◆ PROBLEM STATEMENT ◆
Search the records below for the word "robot" and show every line where it occurs.

◆ RAW DATA ◆

* * * * * * *

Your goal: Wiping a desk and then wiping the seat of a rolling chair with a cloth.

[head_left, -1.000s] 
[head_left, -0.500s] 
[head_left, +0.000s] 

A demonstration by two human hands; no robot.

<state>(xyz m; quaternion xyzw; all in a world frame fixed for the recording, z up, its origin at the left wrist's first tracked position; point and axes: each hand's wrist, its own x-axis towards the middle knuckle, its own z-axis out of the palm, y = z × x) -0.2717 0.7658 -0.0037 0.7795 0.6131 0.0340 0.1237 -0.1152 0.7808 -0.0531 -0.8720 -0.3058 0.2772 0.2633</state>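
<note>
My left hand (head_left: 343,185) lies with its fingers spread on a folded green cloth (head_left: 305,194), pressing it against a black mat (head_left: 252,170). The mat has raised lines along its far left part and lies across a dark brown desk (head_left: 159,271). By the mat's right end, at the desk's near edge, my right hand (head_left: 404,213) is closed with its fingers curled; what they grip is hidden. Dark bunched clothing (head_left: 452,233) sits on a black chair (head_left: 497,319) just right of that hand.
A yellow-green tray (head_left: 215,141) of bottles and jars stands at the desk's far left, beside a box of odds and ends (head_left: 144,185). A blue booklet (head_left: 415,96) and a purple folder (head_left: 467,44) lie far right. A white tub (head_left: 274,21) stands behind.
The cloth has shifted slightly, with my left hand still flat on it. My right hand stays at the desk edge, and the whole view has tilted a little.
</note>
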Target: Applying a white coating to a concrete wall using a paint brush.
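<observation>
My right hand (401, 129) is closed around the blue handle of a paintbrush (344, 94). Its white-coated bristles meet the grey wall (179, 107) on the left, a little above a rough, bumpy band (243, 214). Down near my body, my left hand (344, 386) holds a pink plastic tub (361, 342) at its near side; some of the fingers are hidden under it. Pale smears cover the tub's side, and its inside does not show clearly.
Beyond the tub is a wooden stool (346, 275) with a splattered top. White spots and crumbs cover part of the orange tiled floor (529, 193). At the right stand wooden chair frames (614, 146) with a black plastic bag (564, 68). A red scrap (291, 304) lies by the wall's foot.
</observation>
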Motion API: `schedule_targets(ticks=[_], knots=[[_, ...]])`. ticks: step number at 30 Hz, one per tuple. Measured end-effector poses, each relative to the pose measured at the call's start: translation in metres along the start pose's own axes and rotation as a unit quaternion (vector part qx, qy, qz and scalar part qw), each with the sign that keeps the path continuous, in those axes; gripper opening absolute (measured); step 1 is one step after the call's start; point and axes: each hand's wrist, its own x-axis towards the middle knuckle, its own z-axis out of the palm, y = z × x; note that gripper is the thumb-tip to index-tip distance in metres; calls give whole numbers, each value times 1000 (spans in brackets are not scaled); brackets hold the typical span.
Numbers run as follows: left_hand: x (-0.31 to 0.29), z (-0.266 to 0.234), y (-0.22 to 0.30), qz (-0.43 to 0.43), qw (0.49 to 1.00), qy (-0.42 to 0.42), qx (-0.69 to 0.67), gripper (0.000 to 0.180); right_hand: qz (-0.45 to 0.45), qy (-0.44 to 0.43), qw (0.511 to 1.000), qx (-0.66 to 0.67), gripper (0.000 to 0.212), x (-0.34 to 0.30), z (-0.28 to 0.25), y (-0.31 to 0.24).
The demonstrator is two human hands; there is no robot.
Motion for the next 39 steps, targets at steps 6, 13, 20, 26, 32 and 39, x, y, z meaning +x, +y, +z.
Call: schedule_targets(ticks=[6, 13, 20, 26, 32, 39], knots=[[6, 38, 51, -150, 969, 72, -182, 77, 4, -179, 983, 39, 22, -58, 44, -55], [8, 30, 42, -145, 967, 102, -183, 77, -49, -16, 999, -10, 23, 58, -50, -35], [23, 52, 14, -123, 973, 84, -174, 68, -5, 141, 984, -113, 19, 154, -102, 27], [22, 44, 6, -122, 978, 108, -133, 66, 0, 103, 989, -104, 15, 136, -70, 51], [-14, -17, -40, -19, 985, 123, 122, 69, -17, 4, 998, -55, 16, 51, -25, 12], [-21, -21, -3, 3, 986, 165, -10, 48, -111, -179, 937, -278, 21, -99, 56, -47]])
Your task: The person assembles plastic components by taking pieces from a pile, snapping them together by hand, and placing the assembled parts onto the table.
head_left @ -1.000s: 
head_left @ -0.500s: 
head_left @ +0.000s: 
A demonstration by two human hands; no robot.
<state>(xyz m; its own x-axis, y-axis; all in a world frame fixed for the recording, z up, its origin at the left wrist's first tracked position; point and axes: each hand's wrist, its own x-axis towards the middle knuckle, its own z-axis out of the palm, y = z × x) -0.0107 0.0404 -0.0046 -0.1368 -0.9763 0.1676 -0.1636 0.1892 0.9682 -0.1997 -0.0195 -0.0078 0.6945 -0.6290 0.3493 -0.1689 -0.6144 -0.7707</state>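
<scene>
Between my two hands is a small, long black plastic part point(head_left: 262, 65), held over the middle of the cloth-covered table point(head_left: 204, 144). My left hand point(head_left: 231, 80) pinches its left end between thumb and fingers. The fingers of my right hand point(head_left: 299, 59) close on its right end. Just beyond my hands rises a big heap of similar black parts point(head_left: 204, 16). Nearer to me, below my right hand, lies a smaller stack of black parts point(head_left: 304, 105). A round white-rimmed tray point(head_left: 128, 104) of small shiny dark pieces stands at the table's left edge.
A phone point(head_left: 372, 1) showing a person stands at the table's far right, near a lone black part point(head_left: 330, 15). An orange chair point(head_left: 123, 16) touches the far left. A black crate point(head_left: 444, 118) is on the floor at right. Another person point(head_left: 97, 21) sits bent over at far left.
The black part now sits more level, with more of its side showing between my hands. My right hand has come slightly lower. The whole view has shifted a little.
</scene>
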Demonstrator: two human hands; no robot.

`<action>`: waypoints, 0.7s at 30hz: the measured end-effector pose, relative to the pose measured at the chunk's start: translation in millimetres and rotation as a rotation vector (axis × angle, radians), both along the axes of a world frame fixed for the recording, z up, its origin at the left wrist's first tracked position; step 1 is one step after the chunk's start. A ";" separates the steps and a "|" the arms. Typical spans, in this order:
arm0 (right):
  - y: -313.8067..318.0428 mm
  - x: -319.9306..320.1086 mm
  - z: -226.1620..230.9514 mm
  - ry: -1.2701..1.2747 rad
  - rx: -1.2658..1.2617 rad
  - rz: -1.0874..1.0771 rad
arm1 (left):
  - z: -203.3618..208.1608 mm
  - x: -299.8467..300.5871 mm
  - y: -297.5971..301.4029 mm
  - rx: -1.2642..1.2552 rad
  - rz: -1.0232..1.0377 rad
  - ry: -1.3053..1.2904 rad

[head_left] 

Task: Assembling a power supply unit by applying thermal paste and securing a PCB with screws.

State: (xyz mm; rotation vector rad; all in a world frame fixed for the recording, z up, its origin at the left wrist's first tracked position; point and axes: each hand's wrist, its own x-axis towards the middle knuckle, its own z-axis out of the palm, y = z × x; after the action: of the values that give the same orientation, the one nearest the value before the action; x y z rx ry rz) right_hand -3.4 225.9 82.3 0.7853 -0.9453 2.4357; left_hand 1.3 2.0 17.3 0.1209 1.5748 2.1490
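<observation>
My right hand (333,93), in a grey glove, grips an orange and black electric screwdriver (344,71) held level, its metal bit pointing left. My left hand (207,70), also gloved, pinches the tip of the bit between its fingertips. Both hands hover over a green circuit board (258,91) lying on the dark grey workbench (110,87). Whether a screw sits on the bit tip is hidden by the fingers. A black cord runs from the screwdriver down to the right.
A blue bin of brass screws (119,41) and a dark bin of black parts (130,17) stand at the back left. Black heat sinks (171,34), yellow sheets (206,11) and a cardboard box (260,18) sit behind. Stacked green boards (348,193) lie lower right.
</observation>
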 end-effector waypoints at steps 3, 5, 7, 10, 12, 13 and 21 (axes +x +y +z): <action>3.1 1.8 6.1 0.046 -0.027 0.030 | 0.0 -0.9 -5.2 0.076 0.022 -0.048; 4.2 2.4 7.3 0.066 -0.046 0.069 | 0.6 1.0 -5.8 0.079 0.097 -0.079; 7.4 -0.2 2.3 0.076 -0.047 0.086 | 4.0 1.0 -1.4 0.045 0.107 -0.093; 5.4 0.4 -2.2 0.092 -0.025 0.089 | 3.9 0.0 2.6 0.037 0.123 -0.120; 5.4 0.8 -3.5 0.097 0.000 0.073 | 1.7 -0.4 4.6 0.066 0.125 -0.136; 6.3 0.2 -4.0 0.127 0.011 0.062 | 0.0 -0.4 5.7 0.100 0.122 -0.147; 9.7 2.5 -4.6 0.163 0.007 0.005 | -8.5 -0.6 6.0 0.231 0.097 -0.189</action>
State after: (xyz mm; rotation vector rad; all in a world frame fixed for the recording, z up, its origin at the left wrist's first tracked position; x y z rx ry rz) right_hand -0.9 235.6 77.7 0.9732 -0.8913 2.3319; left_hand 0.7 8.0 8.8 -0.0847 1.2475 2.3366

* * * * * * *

◆ SOLVED EXERCISE ◆
A demonstration by two human hands; no robot.
The demonstrator is two human hands; there is no robot.
A demonstration by two human hands; no robot.
Demonstrator: two human hands; no robot.

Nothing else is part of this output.